**Task goal:** Pictures in the data must not be copied, but everything else should be output exactly.

◇ ◇ ◇ ◇

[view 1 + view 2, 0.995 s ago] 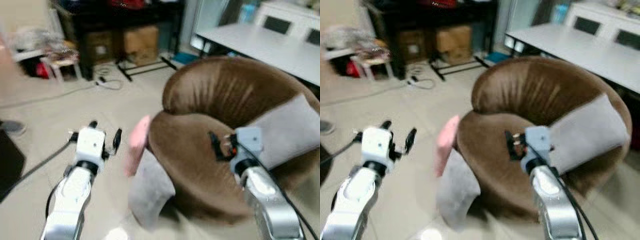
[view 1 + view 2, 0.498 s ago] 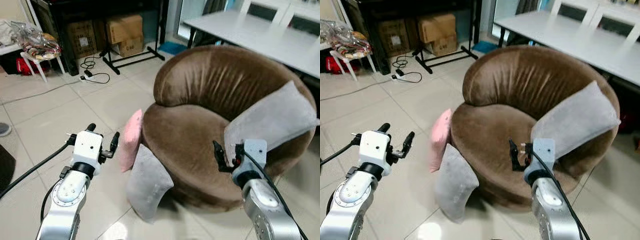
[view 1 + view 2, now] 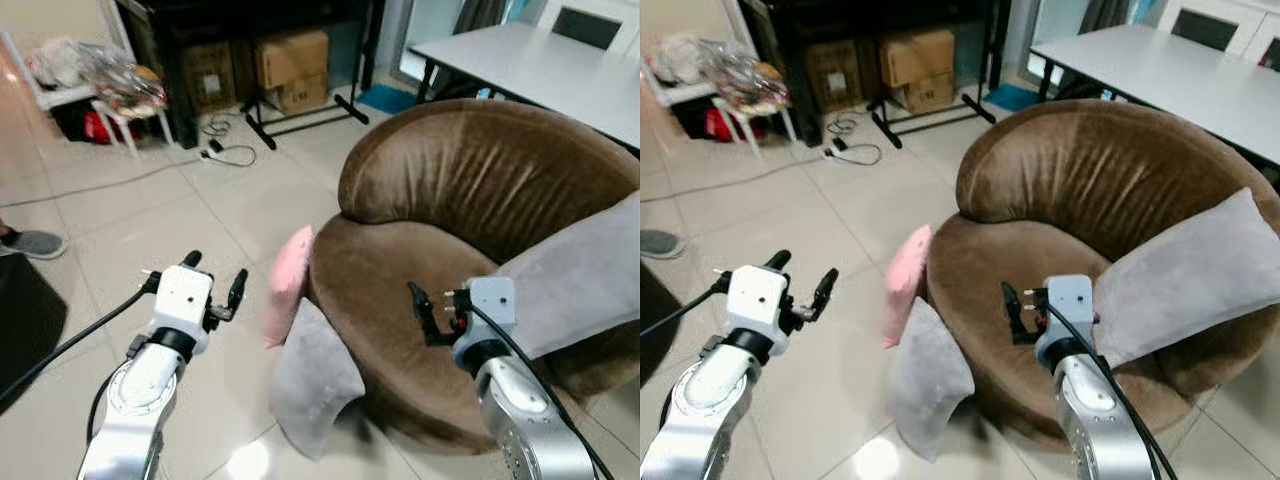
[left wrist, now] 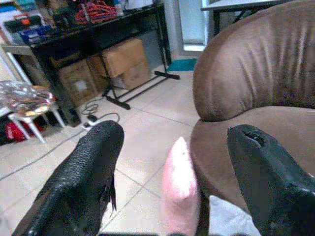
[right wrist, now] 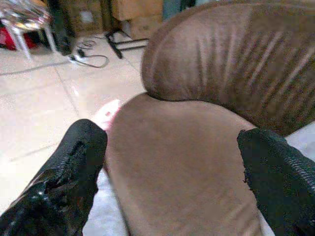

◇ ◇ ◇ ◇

**Answer:**
[view 1 + view 2, 0.995 s ago] 
[view 1 + view 2, 0.498 s ago] 
[view 1 + view 2, now] 
[left wrist, now] 
[right wrist, now] 

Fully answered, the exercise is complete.